Task objective: Return each line of the material below exactly. Begin at the first and end on the line with "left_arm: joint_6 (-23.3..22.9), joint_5".

Data below:
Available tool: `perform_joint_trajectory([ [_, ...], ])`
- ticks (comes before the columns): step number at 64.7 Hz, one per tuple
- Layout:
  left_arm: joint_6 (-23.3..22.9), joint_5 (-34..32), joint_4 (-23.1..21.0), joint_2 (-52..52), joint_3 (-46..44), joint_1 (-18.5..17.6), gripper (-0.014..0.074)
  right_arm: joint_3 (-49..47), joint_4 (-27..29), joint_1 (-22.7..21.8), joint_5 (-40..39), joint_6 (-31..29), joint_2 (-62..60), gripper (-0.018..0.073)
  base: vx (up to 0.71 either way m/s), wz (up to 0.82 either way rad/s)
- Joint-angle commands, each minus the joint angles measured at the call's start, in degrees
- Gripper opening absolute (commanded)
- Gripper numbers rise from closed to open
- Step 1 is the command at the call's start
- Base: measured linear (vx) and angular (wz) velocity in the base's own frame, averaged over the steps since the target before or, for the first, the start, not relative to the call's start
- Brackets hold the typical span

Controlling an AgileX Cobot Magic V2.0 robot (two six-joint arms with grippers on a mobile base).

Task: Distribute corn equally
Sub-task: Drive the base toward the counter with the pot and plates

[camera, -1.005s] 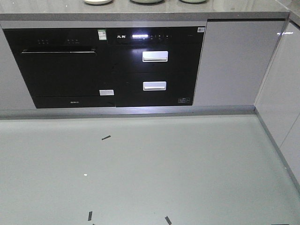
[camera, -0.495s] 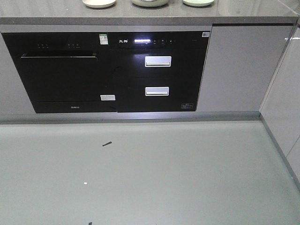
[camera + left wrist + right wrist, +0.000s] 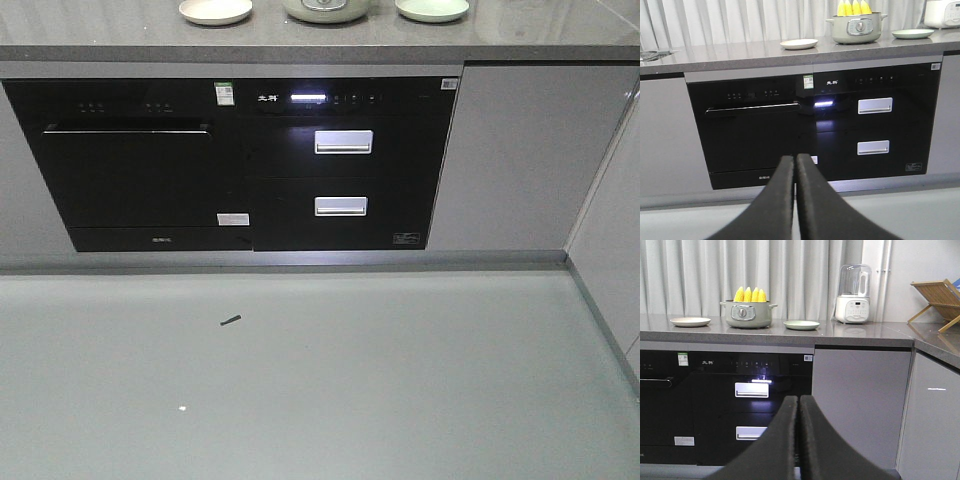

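Several yellow corn cobs (image 3: pixel 750 294) stand upright in a pale green pot (image 3: pixel 748 313) on the grey counter (image 3: pixel 850 333); the cobs' tips (image 3: pixel 853 7) also show in the left wrist view. A cream plate (image 3: pixel 690 321) lies left of the pot and a green plate (image 3: pixel 801 325) right of it. In the front view the two plates (image 3: pixel 215 11) (image 3: pixel 432 10) and the pot's base (image 3: pixel 326 10) sit at the top edge. My left gripper (image 3: pixel 795 159) and right gripper (image 3: pixel 798 400) are both shut and empty, far short of the counter, at cabinet height.
Black built-in appliances (image 3: pixel 235 165) with two silver drawer handles (image 3: pixel 343 142) fill the cabinet front. A white blender (image 3: pixel 852 294) and a wooden rack (image 3: pixel 935 297) stand further right on the counter. White cabinets (image 3: pixel 610 230) close the right side. Small dark marks (image 3: pixel 231 321) lie on the floor.
The front view has shifted: the cabinets and counter sit lower and larger in frame, more of the plates and pot shows, and the floor marks near the bottom have left the frame.
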Motion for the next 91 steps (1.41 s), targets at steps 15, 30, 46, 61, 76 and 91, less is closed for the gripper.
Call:
perform_joint_trajectory([
  [15,-0.5,-4.4,-0.1,-1.0,-0.1,0.1,-0.0006,0.5,-0.5,-0.4,-4.3,-0.4,-0.3,-0.0004,0.11,0.02],
  [30,-0.5,-4.4,-0.1,-1.0,-0.1,0.1,-0.0006,0.5,-0.5,-0.4,-4.3,-0.4,-0.3,-0.0004,0.11,0.02],
  [46,-0.5,-4.4,-0.1,-1.0,-0.1,0.1,-0.0006,0.5,-0.5,-0.4,-4.3,-0.4,-0.3,-0.0004,0.1,0.01],
  [61,-0.5,-4.4,-0.1,-1.0,-0.1,0.1,-0.0006,0.5,-0.5,-0.4,-4.3,-0.4,-0.3,-0.0004,0.09,-0.01],
  [76,-0.5,-4.4,-0.1,-1.0,-0.1,0.1,-0.0006,0.5,-0.5,-0.4,-4.3,-0.4,-0.3,-0.0004,0.09,-0.02],
  [91,-0.5,-4.4,-0.1,-1.0,-0.1,0.1,-0.0006,0.5,-0.5,-0.4,-4.3,-0.4,-0.3,-0.0004,0.08,-0.02],
])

Solved problem:
Available tool: `perform_joint_trajectory([ [_, ...], ])`
- ticks (comes before the columns): step number at 64.7 Hz, one per tuple
- Layout:
  left_arm: joint_6 (-23.3..22.9), joint_5 (-34..32), joint_4 (-23.1..21.0), joint_2 (-52..52), joint_3 (-46..44), joint_1 (-18.5..17.6), gripper (-0.014..0.074)

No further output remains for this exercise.